▶ What needs to be done
Copy the listing below line for line, from its opening line to the one with "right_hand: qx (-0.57", both included; stop there.

▶ Dataset

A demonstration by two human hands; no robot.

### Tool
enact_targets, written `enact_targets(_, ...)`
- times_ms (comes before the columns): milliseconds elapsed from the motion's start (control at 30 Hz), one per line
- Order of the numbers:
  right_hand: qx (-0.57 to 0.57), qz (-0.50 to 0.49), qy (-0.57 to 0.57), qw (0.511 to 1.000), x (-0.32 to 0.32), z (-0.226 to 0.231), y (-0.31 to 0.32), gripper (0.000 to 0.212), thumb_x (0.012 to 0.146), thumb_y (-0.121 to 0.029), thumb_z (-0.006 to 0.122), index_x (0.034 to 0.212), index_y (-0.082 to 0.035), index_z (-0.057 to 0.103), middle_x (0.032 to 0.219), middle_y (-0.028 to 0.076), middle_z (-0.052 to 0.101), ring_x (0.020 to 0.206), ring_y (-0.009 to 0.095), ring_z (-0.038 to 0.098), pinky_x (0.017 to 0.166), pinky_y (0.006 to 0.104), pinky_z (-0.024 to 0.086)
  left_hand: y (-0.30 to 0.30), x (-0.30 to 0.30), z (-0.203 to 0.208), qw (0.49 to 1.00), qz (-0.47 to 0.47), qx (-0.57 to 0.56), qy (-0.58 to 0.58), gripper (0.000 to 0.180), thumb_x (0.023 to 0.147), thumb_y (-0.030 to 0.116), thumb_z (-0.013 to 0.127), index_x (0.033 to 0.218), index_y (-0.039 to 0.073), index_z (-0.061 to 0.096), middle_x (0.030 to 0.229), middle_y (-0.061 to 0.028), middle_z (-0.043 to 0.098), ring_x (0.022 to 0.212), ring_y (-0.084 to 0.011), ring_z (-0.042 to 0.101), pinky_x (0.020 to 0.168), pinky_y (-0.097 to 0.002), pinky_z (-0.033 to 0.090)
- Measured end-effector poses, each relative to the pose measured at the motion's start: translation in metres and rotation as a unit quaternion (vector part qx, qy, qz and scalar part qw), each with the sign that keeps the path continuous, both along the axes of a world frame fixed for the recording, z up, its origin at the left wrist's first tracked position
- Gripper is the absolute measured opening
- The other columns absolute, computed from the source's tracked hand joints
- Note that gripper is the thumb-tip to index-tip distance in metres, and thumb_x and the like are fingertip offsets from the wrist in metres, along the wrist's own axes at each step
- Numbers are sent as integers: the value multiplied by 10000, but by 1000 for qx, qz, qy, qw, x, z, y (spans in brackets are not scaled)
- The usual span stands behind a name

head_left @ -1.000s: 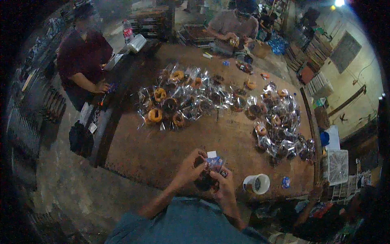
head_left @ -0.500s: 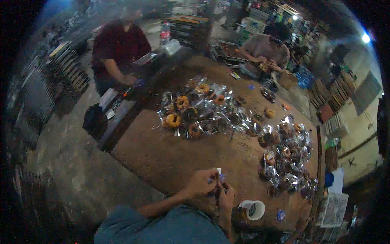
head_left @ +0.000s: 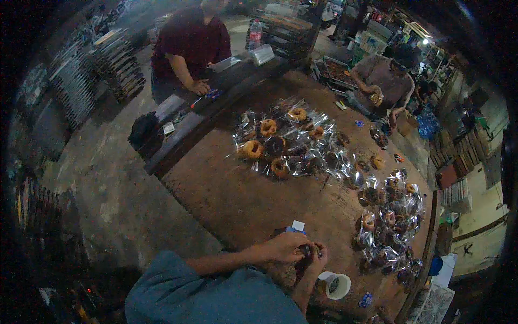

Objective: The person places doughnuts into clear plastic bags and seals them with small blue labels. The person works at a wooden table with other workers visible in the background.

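My left hand point(head_left: 285, 248) and my right hand point(head_left: 317, 258) meet above the near part of the brown table. The fingers of both are closed in a pinch around a small dark thing point(head_left: 306, 250), mostly covered by them and too unclear to name. Just beyond my left hand lies a small blue and white item point(head_left: 296, 228). A white cup point(head_left: 338, 286) with something dark inside is beside my right wrist. Farther right sits a small blue bundle point(head_left: 366, 299).
Clear-wrapped doughnuts point(head_left: 278, 144) lie heaped in mid-table, with more wrapped doughnuts point(head_left: 389, 218) along the right side. A person in dark red point(head_left: 189, 48) stands at a dark bench point(head_left: 216, 102). Another person point(head_left: 386, 81) works at the far right, near a tray point(head_left: 335, 71).
The view has swung, so the scene sits farther right. My hands have drawn slightly back from the blue and white item. One hand of the far-right person has lowered.
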State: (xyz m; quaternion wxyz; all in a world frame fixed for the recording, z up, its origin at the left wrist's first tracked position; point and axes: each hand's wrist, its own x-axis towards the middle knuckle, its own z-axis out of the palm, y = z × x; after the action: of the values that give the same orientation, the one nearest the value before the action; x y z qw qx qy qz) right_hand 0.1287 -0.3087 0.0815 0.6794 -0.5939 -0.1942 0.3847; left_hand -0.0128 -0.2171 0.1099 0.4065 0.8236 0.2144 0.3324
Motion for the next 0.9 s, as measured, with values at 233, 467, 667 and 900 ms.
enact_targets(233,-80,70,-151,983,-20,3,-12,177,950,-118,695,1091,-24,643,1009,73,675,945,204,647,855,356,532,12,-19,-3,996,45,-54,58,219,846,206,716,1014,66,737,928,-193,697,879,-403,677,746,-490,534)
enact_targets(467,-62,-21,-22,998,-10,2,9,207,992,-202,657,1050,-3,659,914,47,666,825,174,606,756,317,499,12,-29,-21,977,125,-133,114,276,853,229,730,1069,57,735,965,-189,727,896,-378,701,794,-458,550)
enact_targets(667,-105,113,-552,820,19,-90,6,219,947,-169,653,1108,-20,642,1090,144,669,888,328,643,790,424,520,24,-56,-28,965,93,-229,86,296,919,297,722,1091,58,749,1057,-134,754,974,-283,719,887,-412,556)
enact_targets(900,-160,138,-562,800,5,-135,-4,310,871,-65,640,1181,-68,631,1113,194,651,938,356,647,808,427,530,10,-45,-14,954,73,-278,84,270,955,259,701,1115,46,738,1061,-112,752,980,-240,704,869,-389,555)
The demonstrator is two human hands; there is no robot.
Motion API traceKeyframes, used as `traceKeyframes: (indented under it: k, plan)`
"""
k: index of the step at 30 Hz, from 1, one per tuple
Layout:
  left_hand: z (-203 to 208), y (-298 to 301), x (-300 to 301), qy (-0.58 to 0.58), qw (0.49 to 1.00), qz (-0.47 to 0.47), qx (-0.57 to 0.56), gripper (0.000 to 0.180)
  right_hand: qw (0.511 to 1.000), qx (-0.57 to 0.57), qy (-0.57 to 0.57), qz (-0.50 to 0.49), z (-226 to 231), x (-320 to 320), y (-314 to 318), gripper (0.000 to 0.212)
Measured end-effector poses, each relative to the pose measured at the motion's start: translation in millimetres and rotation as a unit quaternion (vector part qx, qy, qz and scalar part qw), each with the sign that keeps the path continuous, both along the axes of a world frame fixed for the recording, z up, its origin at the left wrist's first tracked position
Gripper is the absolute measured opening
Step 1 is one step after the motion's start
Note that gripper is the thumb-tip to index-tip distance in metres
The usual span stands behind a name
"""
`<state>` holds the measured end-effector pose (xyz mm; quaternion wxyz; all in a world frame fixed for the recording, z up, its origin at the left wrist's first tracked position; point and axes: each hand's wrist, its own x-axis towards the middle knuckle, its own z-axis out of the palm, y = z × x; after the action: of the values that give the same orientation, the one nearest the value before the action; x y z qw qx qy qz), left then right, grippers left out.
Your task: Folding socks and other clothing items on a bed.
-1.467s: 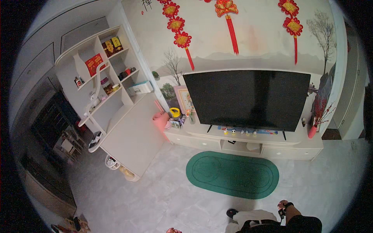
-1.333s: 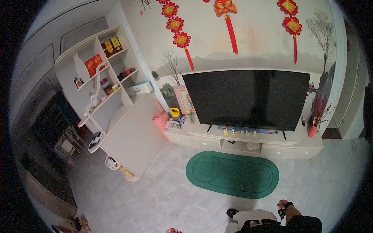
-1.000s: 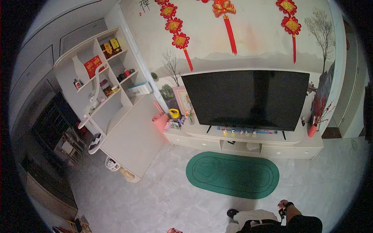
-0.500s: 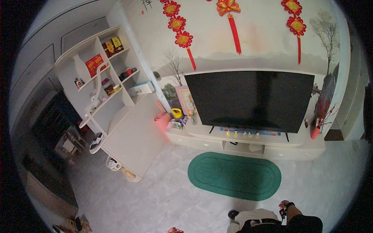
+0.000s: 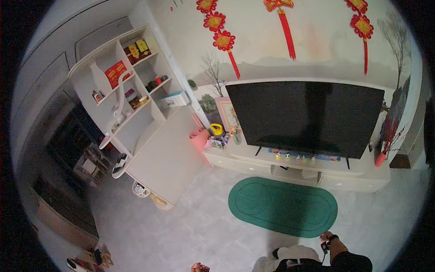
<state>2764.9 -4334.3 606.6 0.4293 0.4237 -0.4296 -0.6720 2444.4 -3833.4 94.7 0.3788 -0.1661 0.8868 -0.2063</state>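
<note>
My left hand just enters at the lower edge, with its fingers curled in and no object visible in them. My right hand hangs low beside my body, near the front edge of a green oval mat. Its fingers look bent inward, and I see nothing in them. A dark band goes round that wrist, with a small black device under it. Neither hand touches anything around it. My light trousers and one dark shoe show between the hands.
A low white TV cabinet with a large dark television stands beyond the mat. Left of it are a rolled pink mat and a white shelf unit jutting into the room. Shoes lie at the lower left.
The view has turned a little left, so the television, mat and shelves sit farther right. My left hand shows slightly more at the lower edge.
</note>
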Motion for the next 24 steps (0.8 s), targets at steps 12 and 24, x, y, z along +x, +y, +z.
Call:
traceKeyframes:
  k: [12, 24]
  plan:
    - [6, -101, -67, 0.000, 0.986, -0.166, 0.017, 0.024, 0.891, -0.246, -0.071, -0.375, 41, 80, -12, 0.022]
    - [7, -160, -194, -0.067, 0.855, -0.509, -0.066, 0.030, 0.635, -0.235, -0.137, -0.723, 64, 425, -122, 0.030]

▶ Result
A demonstration by two human hands; no robot.

### Tool
enact_targets, written `enact_targets(_, ...)`
- times_ms (comes before the columns): milliseconds elapsed from the motion's start (control at 30 Hz), one per line
- Order of the numbers:
  right_hand: qx (-0.57 to 0.57), qz (-0.50 to 0.49), qy (-0.57 to 0.57), qw (0.511 to 1.000), x (-0.32 to 0.32), z (-0.226 to 0.231), y (-0.31 to 0.32), gripper (0.000 to 0.212), thumb_x (0.012 to 0.146), thumb_y (-0.121 to 0.029), thumb_z (-0.006 to 0.122), index_x (0.034 to 0.212), index_y (-0.082 to 0.035), index_z (-0.057 to 0.103), middle_x (0.032 to 0.219), middle_y (-0.028 to 0.076), middle_z (-0.052 to 0.101), ring_x (0.020 to 0.206), ring_y (-0.009 to 0.095), ring_z (-0.038 to 0.098), pinky_x (0.017 to 0.166), pinky_y (0.006 to 0.104), pinky_z (-0.024 to 0.086)

The output is complete.